Where does the string "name" appear? Copy every line of the entries below that holds it.
------------------------------------------------
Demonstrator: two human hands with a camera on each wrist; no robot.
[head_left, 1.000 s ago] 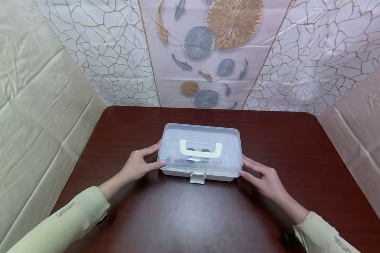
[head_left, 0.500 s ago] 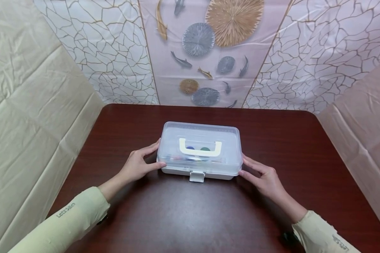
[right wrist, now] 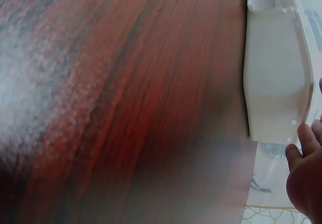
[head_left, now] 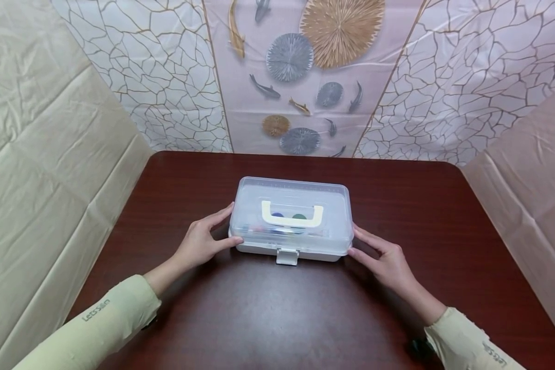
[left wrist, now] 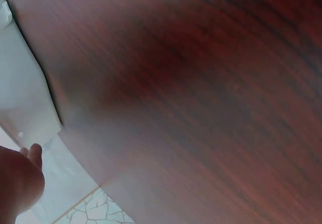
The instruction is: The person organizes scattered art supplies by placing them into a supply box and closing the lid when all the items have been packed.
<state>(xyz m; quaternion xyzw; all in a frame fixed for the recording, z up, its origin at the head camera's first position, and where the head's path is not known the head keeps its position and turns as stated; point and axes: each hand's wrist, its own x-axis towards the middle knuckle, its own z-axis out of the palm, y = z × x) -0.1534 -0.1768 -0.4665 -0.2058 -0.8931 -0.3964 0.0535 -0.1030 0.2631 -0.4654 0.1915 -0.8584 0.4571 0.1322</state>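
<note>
A plastic storage box (head_left: 289, 190) with a clear lid and white base sits mid-table, its lid down. On top is a cream carry handle (head_left: 292, 222), and a white latch (head_left: 287, 256) sticks out at the front. Coloured items show blurred through the lid. My left hand (head_left: 198, 244) grips the box's left end, thumb at the front corner and fingers along the side. At the opposite end, my right hand (head_left: 389, 262) holds the right side, thumb low at the front corner. In the right wrist view, fingertips (right wrist: 307, 136) lie right at the base's end.
The dark red-brown table (head_left: 268, 313) has rounded far corners. Behind it hangs a patterned cloth (head_left: 300, 103) with fish and disc prints. Beige cloth walls (head_left: 51, 154) close off the left and right sides.
The view has tipped slightly, so the backdrop and box appear a little higher in it. Both hands stay at the ends of the box, and the lid stays down.
</note>
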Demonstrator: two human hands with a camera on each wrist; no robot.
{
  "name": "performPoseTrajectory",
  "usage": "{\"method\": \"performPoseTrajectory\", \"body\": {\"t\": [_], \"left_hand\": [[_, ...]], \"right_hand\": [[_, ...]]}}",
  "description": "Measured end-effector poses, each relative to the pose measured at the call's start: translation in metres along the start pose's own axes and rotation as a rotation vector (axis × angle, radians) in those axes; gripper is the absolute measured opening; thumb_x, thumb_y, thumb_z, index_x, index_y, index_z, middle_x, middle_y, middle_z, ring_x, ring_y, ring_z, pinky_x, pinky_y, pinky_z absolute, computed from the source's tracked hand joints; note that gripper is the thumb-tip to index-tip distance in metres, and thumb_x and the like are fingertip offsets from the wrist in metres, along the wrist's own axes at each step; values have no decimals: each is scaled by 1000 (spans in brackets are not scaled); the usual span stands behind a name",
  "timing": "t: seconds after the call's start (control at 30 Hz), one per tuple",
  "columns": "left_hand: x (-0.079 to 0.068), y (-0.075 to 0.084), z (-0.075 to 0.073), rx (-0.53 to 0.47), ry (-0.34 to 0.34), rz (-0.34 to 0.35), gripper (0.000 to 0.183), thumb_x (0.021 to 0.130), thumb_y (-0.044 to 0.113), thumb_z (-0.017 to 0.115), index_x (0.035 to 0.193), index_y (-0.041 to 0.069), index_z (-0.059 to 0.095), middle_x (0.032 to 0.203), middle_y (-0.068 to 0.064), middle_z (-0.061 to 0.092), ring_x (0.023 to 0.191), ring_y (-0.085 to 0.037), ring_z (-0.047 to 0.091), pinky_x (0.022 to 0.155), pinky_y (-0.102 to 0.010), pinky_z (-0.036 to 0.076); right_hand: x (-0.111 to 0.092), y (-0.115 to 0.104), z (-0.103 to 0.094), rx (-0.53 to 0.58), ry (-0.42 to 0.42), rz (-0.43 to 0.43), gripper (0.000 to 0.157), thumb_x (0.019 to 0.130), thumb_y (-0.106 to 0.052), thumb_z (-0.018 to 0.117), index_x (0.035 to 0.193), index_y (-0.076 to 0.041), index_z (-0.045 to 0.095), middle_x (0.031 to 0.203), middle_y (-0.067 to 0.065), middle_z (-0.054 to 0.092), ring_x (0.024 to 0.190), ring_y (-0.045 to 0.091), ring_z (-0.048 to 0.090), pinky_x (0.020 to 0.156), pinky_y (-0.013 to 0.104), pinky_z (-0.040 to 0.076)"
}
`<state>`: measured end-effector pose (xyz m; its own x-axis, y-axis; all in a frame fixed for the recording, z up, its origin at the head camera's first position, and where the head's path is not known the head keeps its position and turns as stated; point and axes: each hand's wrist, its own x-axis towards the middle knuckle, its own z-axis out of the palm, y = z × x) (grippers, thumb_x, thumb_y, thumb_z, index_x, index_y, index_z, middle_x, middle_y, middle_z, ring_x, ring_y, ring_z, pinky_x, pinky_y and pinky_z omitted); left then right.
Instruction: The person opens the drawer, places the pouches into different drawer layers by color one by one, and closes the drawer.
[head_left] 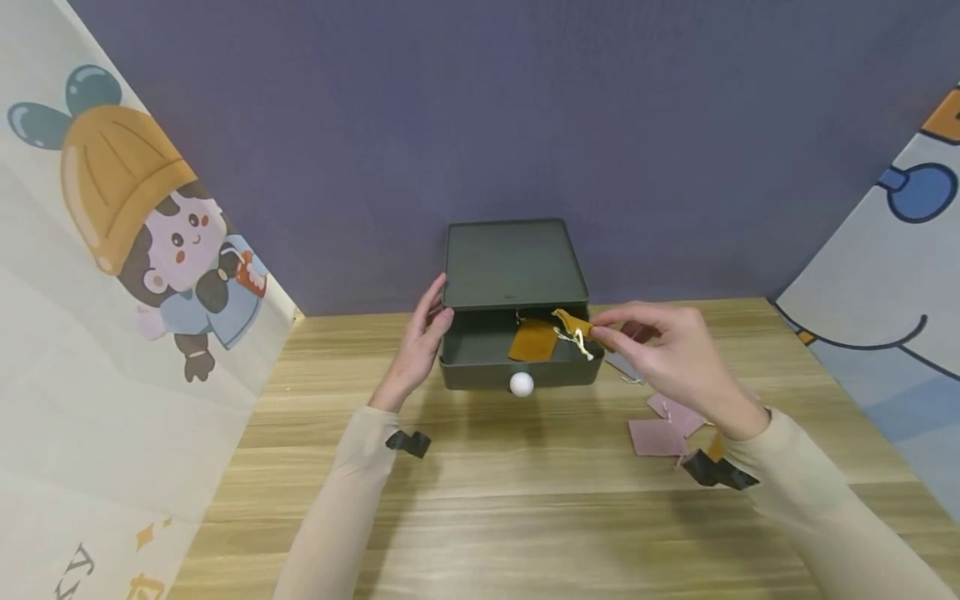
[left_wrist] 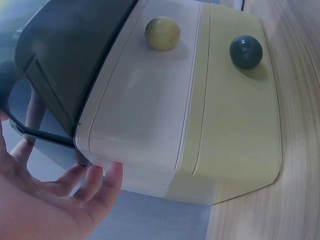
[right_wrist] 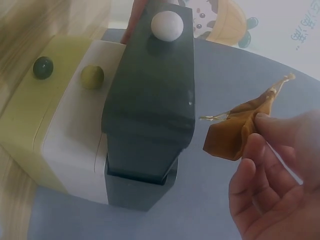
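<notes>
Right hand [head_left: 667, 350]: clamped on orange pouch [head_left: 573, 323], near drawer [head_left: 476, 377].
Left hand [head_left: 417, 348]: fingers apart, seemingly touching cabinet [head_left: 513, 260].
Drawer: pulled out, second pouch [head_left: 533, 342] inside.

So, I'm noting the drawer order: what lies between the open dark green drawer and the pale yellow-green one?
The white drawer, with a yellowish knob on its front; both wrist views show it.
</notes>
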<state>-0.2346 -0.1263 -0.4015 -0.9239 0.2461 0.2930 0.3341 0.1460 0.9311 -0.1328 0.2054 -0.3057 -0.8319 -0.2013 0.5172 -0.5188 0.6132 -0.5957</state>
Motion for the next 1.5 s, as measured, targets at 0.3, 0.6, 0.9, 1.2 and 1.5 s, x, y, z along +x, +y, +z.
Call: {"method": "performPoseTrajectory", "body": {"t": [0.3, 0.6, 0.9, 1.2, 1.5], "left_hand": [[1, 0, -1, 5, 2, 0, 61, 114, 23, 46, 171, 21, 25, 172, -22, 28, 155, -42, 34, 126, -63, 33], [2, 0, -1, 12, 5, -9, 61, 114, 26, 47, 171, 25, 26, 171, -21, 29, 155, -40, 35, 125, -63, 35], [0, -2, -2, 14, -3, -14, 61, 114, 26, 46, 171, 24, 25, 172, -22, 28, 155, -41, 34, 124, -64, 35], [0, 0, -1, 19, 1, -24, 62, 113, 28, 47, 171, 26, 25, 170, -22, 30, 153, -41, 36, 123, -64, 37], [-1, 1, 1, 10, 9, -15, 63, 113, 27, 48, 171, 22, 26, 170, -24, 30, 153, -43, 37, 124, -65, 36]], "right_hand": [[9, -3, 10, 26, -63, 9, 12, 96, -12, 80, 106, -18, 85, 84, -1, 80, 61, 11, 66, 54, 21, 52], [18, -3, 17, 36, -85, -24, 12, 96, -12, 79, 105, -18, 84, 84, 4, 80, 60, 21, 67, 55, 21, 51], [26, -2, 23, -12, -184, -18, 10, 96, -13, 80, 105, -16, 84, 85, 3, 80, 62, 16, 67, 53, 26, 52], [35, -5, 33, -6, -216, -9, 10, 97, -16, 80, 105, -16, 85, 82, 0, 79, 62, 9, 63, 55, 23, 50], [41, -2, 44, 4, -244, 33, 9, 97, -18, 79, 105, -17, 85, 86, 1, 81, 65, 10, 66, 57, 23, 49]]}}
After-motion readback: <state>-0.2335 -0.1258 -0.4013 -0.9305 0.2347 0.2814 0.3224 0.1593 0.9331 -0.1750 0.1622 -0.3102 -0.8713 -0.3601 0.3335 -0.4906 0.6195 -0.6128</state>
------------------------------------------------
* _ANSWER FOR THE TASK_
  "name": "performPoseTrajectory",
  "description": "Measured end-effector poses, each relative to the pose measured at the call's start: translation in metres along the start pose's own axes and rotation as a rotation vector (axis × angle, radians) in those axes; gripper is the absolute measured opening; thumb_x, thumb_y, thumb_z, index_x, index_y, index_z, middle_x, middle_y, middle_z, ring_x, ring_y, ring_z, pinky_x, pinky_y, pinky_z absolute, computed from the source's tracked hand joints; note that gripper is the thumb-tip to index-tip distance in metres, and thumb_x and the like are fingertip offsets from the wrist in metres, along the wrist's own axes at each step; values have no decimals: each is scaled by 1000 (spans in brackets are not scaled); the usual span stands behind a name",

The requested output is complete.